The opening of the first episode is an effects-heavy action sequence where Sam aids an anti-terrorist military operation in the Middle East. Flying around in foreign airspace, Sam unleashes his own personal drone while dodging dozens of missiles. These missiles have to explode somewhere, but we’re focused on Falcon and thus spared the sight of collateral damage to any unfortunate foreign nationals. The rest of the world is a fun staging ground for U.S. military superfeats. The consequences for people who live in the rest of the world are decidedly secondary to the spectacle.

The other plotline in the first episode involves Bucky Barnes, the Winter Soldier (Sebastian Stan), Captain America’s World War II era sidekick. Bucky was preserved by the evil organization Hydra for decades, mind-wiped and turned into an assassin. He’s now recovering from post-traumatic stress disorder and trying to make amends for his past. Bucky is 106 years old, and his plight could be used to talk about America’s forever wars. But that connection isn’t much explored, at least early on.

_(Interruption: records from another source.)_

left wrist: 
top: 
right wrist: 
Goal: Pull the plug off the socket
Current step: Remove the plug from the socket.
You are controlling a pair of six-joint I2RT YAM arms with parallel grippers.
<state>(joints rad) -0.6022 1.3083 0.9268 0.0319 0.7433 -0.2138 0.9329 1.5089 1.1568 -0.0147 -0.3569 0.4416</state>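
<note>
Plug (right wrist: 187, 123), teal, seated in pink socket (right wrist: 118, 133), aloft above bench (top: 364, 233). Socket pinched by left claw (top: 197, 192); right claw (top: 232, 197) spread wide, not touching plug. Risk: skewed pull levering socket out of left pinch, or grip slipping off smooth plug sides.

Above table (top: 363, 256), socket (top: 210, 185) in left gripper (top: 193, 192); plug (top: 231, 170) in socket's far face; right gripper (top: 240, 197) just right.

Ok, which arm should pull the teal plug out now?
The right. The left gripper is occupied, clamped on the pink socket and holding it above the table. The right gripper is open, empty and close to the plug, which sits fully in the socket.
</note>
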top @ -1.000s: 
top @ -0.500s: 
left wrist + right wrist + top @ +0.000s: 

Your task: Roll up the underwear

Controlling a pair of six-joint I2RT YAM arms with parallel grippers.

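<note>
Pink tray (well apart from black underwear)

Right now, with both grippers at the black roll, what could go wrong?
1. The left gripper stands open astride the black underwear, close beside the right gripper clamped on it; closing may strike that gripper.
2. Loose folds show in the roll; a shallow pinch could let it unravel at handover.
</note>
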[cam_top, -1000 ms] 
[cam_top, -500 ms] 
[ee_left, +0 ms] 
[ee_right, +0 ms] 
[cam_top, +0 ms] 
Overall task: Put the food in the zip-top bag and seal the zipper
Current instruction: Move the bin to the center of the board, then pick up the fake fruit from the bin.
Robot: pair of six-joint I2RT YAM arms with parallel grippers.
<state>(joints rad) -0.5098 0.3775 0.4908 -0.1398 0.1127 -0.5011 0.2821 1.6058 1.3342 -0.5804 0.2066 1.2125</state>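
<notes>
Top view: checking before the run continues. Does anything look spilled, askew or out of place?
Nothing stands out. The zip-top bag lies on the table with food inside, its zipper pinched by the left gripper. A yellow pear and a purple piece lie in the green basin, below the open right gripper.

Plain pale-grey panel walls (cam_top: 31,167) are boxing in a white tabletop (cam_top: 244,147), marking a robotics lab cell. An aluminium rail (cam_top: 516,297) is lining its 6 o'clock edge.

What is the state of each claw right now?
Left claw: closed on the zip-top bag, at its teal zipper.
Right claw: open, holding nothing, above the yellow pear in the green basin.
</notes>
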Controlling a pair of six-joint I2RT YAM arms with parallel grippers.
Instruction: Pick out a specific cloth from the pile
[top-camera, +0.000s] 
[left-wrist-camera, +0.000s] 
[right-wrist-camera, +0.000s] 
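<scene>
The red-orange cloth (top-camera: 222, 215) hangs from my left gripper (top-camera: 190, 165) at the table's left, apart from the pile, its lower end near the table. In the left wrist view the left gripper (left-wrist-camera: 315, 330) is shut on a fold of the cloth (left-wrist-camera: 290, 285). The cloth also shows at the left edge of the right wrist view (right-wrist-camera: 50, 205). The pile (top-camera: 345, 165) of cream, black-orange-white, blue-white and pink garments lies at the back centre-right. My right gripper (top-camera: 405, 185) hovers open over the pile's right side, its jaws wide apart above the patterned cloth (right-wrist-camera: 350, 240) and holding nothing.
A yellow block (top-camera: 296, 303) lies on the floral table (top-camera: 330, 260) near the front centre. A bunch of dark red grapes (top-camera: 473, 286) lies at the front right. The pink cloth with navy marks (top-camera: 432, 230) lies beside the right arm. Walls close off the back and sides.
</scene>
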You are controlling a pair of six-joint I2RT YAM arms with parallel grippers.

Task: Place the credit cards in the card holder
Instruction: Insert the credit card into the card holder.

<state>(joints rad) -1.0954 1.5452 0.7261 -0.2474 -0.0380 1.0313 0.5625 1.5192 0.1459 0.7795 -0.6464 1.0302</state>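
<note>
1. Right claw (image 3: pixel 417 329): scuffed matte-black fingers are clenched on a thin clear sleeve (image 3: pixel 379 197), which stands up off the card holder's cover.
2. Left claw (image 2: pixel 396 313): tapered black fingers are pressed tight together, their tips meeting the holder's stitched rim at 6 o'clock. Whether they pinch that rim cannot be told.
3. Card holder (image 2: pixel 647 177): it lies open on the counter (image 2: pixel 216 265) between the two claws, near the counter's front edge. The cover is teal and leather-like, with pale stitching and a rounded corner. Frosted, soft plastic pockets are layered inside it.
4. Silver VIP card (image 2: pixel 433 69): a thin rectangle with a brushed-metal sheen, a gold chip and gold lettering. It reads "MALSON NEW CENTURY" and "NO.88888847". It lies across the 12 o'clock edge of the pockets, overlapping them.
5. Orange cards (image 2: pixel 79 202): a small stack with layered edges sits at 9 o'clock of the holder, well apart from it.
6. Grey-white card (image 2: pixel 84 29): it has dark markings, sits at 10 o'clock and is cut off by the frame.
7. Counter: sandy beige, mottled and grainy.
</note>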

In short, in the first episode, questions about the United States’ ambivalent relationship to heroism and virtue are raised only to be avoided, or glibly dismissed with reassurances and hollow patriotic boosterism. It’s possible the series will complicate the conflict and give Flag-Smasher (Erin Kellyman) a chance to clarify her views on American xenophobia, colonialism and violence.

But trailers and promotional material for the series all suggest that “The Falcon and the Winter Soldier” isn’t especially interested in those discussions. Instead, it seems to want to be an action-adventure buddy show featuring quips and high-spirited stunts. As always, there’s nothing inherently wrong with a light-hearted show about superheroes punching each other. “The Falcon and the Winter Soldier” does itself no favors, though, by pretending it has something to say about America.

Noah Berlatsky

Noah Berlatsky is a freelance writer and critic in Chicago.